Due proposte, quindi, partendo da una inezia. Paragonare aziende private spesso di giovane costruzione ad istituzioni collocate in vetuste per quanto belle strutture non serve e falsa la prospettiva. Più utile invece sollecitare governi nazionali e regionali, competenti sul diritto allo studio, a interrogarsi sulla necessità di investire nell’ammodernamento delle strutture universitarie.
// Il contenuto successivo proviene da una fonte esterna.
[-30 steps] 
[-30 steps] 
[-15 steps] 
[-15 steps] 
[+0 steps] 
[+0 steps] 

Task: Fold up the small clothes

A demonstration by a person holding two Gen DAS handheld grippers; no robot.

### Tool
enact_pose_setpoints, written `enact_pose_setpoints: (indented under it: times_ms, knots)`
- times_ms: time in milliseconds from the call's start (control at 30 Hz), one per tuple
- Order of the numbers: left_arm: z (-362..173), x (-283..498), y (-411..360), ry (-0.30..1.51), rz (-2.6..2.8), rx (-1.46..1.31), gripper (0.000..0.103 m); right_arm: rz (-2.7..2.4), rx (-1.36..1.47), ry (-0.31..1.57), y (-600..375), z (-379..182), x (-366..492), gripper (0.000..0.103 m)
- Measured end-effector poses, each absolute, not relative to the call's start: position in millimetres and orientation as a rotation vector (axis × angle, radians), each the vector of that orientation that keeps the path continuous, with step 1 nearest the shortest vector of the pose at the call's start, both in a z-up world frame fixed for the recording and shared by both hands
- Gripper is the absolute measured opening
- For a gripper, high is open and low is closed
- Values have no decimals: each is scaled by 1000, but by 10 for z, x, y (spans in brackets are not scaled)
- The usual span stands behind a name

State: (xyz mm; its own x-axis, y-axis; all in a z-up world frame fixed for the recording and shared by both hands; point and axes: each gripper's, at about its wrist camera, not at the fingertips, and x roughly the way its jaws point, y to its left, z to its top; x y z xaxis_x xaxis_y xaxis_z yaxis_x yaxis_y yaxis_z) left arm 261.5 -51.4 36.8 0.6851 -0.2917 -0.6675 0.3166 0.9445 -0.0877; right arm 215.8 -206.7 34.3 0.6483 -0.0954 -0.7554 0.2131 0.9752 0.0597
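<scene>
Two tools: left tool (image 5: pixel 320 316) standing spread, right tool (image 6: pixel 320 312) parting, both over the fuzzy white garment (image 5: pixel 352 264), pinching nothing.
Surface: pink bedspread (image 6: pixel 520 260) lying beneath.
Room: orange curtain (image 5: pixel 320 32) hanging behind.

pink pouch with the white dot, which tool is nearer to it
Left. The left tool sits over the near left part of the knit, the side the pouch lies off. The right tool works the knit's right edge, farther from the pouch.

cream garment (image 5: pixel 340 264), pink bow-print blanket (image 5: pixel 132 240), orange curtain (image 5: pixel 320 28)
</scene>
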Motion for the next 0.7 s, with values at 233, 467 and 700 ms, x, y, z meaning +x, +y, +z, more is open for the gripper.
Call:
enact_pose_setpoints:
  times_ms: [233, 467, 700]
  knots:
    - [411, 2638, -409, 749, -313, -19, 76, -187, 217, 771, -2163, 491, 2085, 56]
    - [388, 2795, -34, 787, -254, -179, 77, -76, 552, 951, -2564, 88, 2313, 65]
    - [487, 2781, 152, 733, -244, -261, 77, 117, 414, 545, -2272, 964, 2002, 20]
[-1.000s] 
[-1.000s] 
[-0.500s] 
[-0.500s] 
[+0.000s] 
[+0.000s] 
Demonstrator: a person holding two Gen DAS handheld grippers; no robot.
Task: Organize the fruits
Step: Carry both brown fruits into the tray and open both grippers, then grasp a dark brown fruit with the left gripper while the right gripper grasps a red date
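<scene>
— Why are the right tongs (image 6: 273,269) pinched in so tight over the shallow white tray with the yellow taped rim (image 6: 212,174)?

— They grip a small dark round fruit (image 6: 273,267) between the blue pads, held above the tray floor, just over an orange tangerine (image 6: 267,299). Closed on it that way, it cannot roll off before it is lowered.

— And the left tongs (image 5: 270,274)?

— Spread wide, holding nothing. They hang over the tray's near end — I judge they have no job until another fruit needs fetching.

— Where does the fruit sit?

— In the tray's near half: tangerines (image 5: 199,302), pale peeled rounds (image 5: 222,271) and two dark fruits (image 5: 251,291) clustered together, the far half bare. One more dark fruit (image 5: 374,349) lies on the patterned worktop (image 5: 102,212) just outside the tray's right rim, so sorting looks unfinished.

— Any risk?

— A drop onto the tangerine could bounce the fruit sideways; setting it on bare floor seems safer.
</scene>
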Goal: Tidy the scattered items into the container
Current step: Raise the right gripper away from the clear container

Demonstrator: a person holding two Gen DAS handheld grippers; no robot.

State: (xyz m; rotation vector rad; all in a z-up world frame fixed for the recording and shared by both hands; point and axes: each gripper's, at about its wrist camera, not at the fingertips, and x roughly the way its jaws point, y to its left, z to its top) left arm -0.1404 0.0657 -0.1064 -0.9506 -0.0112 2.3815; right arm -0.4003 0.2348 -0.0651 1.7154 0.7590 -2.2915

Alla ipotetica crisi delle immatricolazioni si risponde in modo più convincente con interventi strutturali e non con soluzioni assistenziali a tempo. A Bari invece di una caserma in piazza Sant’Antonio, ad esempio, si dovrebbe immaginare un polo bibliotecario universitario che raccolga l’ingente patrimonio bibliografico per far studiare giovani e meno giovani in condizioni civili. Dopotutto se la pandemia, come si è detto, è stata una guerra e il nostro esercito era formato da scienziati e studiosi, sarebbe un bel segnale allinearsi ai tempi trasformando una caserma in una biblioteca. Lo imporrebbe la coerenza del linguaggio. Ecco allora le due proposte per il governo da porre sul tavolo Stato-Regioni: reclutiamo tutti i nuovi professori, ampliamo il numero delle aule e trasformiamo alcune delle caserme in biblioteche e laboratori. Sono quelli i protagonisti e i luoghi dove si potrà stilare a tinte nitide un racconto del post covid-19.